The whole listing below must be repeated exactly.

> **DATA SEGMENT**:
■ ■ ■
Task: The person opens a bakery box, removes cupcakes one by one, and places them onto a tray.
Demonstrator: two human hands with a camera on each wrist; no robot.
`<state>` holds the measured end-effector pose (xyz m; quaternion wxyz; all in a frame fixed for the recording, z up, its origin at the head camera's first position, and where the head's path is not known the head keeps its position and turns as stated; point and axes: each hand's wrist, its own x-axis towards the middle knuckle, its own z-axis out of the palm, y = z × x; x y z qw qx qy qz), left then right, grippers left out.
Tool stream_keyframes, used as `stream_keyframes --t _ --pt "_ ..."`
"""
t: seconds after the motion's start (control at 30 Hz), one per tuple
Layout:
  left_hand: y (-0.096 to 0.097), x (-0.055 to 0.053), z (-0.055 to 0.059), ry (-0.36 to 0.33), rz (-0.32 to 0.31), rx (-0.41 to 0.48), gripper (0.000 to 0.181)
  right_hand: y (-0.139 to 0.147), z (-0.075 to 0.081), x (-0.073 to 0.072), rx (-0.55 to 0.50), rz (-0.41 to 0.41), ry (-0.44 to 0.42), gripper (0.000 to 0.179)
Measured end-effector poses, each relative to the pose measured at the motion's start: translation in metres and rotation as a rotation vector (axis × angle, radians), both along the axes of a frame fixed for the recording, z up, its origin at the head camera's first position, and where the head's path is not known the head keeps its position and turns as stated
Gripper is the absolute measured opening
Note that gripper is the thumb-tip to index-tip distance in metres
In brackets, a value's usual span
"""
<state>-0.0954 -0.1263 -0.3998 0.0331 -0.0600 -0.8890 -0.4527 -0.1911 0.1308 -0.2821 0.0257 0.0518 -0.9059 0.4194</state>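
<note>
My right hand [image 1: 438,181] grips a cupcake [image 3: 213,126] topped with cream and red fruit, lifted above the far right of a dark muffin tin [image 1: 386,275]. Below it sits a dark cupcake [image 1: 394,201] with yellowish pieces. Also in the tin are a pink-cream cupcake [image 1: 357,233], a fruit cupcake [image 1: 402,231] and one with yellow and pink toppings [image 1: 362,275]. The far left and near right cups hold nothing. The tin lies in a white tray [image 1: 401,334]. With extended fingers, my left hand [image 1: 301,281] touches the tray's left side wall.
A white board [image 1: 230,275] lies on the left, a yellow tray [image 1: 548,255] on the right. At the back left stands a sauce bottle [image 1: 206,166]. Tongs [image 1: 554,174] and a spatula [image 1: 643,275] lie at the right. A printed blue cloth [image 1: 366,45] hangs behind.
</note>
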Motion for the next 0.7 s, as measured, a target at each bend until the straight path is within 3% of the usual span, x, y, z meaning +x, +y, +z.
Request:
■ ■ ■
> **RESPONSE TO THIS TASK**:
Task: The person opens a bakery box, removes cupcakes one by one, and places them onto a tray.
Demonstrator: two human hands with a camera on each wrist; no robot.
`<state>` holds the measured end-effector pose (xyz m; quaternion wxyz; all in a frame fixed for the recording, z up, its origin at the head camera's first position, and where the head's path is not known the head keeps its position and turns as stated; point and axes: each hand's wrist, its own x-axis towards the middle knuckle, its own z-axis out of the palm, y = z × x; x y z qw qx qy qz), left then right, grippers left out.
Tool stream_keyframes, used as `stream_keyframes --t _ --pt "_ ..."`
"""
t: seconds after the motion's start (control at 30 Hz), one per tuple
Layout:
  left_hand: y (-0.096 to 0.097), x (-0.055 to 0.053), z (-0.055 to 0.059), ry (-0.36 to 0.33), rz (-0.32 to 0.31), rx (-0.41 to 0.48), gripper (0.000 to 0.181)
  right_hand: y (-0.139 to 0.147), z (-0.075 to 0.081), x (-0.073 to 0.072), rx (-0.55 to 0.50), rz (-0.41 to 0.41), ry (-0.44 to 0.42), gripper (0.000 to 0.179)
Measured end-effector poses, each relative to the pose measured at the motion's start: translation in metres and rotation as a rotation vector (axis × angle, radians), both along the axes of a frame fixed for the recording, z up, its origin at the head camera's first position, and where the head's path is not known the head keeps its position and turns as stated
Gripper is the absolute measured opening
Note that gripper is the thumb-tip to index-tip distance in metres
In brackets, a value's usual span
"""
<state>-0.0954 -0.1263 -0.3998 0.0331 -0.0600 -0.8890 -0.4527 -0.1911 0.1308 -0.2821 0.0257 0.0518 -0.9059 0.4194</state>
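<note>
My right hand [image 1: 438,181] grips a cupcake [image 3: 213,126] topped with cream and red fruit, lifted above the far right of a dark muffin tin [image 1: 386,275]. Below it sits a dark cupcake [image 1: 394,201] with yellowish pieces. Also in the tin are a pink-cream cupcake [image 1: 357,233], a fruit cupcake [image 1: 402,231] and one with yellow and pink toppings [image 1: 362,275]. The far left and near right cups hold nothing. The tin lies in a white tray [image 1: 401,334]. With extended fingers, my left hand [image 1: 301,281] touches the tray's left side wall.
A white board [image 1: 230,275] lies on the left, a yellow tray [image 1: 548,255] on the right. At the back left stands a sauce bottle [image 1: 206,166]. Tongs [image 1: 554,174] and a spatula [image 1: 643,275] lie at the right. A printed blue cloth [image 1: 366,45] hangs behind.
</note>
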Motion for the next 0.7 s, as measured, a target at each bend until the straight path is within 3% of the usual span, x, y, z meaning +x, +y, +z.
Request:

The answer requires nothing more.